● WHAT YOU NEED TO DO
Reproduce the data in its entirety, exactly as supplied.
(RECORDED DATA Opens)
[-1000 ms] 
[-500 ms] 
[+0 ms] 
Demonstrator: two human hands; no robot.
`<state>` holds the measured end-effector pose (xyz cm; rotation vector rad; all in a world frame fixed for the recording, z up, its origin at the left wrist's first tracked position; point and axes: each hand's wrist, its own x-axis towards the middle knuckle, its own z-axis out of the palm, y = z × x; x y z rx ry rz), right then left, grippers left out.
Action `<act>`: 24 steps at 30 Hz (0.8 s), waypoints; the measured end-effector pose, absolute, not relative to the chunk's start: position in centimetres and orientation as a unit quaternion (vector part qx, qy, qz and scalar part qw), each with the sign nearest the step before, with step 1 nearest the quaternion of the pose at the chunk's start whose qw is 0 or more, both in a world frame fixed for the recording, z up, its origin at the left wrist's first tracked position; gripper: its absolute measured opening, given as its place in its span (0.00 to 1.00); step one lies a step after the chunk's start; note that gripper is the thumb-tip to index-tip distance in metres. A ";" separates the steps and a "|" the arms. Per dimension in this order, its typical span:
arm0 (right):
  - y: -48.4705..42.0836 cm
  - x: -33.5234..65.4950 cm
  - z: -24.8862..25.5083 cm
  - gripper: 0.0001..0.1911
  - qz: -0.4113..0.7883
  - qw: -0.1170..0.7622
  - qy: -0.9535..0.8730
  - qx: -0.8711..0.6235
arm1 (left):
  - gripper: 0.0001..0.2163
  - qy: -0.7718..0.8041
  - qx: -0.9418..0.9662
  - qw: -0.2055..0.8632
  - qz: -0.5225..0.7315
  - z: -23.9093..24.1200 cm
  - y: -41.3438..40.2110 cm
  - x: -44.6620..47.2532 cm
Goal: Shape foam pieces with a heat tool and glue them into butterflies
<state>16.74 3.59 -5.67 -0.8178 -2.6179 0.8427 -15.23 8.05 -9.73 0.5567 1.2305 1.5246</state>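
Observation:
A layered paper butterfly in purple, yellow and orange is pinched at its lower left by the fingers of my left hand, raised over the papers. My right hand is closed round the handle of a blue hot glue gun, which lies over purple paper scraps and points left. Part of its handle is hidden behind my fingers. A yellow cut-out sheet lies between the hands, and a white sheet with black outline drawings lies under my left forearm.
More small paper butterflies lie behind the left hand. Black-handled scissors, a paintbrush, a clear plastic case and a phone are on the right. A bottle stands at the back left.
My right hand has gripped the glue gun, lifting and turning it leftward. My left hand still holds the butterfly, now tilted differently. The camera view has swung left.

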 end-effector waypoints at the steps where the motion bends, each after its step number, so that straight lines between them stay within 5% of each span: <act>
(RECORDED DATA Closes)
● OUTPUT FOR THIS TASK
[-1000 ms] 
[-500 ms] 
[+0 ms] 
Demonstrator: two human hands; no robot.
`<state>` holds the measured end-effector pose (xyz cm; rotation vector rad; all in a world frame fixed for the recording, z up, its origin at the left wrist's first tracked position; point and axes: each hand's wrist, its own x-axis towards the middle knuckle, its own z-axis out of the palm, y = z × x; x y z rx ry rz), right then left, grippers left out.
Action `<act>`: 24 steps at 30 Hz (0.8 s), waypoints; the measured end-effector pose, absolute, not relative to the chunk's start: position in centimetres and orientation as a unit quaternion (vector part qx, qy, qz and scalar part qw), each with the sign nearest the step before, with step 1 nearest the quaternion of the pose at the chunk's start whose qw is 0 or more, both in a world frame fixed for the recording, z up, its origin at the left wrist's first tracked position; gripper: its absolute measured opening, given as its place in its span (0.00 to 1.00); step one lies a step after the chunk's start; note that gripper is the thumb-tip to index-tip distance in metres. A ";" separates the steps and a "|" the arms. Per dimension in this order, its typical span:
arm0 (right):
  - y: -48.4705..42.0836 cm
  - x: -33.5234..65.4950 cm
  - z: -24.8862..25.5083 cm
  - gripper: 0.0001..0.1911
  - qz: -0.4113..0.7883
  - qw: -0.1170..0.7622
  - qy: -0.9535..0.8730
  - qx: -0.8711..0.6235
arm1 (left):
  - gripper: 0.0001..0.2163
  - qy: -0.7718..0.8041
  - qx: -0.9418..0.9662
  - qw: -0.2055..0.8632
  - qz: -0.5225..0.7315
  - z: -23.9093..24.1200 cm
  - y: -41.3438..40.2110 cm
  - x: -44.6620..47.2532 cm
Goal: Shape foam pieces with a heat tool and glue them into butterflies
<state>16.74 3.59 -5.67 -0.8178 -2.6179 0.8427 -15.23 8.05 -9.73 0.5567 1.2305 1.5246</state>
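Observation:
A layered paper butterfly in purple, yellow and orange is pinched at its lower left by the fingers of my left hand, raised over the papers. My right hand is closed round the handle of a blue hot glue gun, which lies over purple paper scraps and points left. Part of its handle is hidden behind my fingers. A yellow cut-out sheet lies between the hands, and a white sheet with black outline drawings lies under my left forearm.
More small paper butterflies lie behind the left hand. Black-handled scissors, a paintbrush, a clear plastic case and a phone are on the right. A bottle stands at the back left.
My right hand has gripped the glue gun, lifting and turning it leftward. My left hand still holds the butterfly, now tilted differently. The camera view has swung left.
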
 end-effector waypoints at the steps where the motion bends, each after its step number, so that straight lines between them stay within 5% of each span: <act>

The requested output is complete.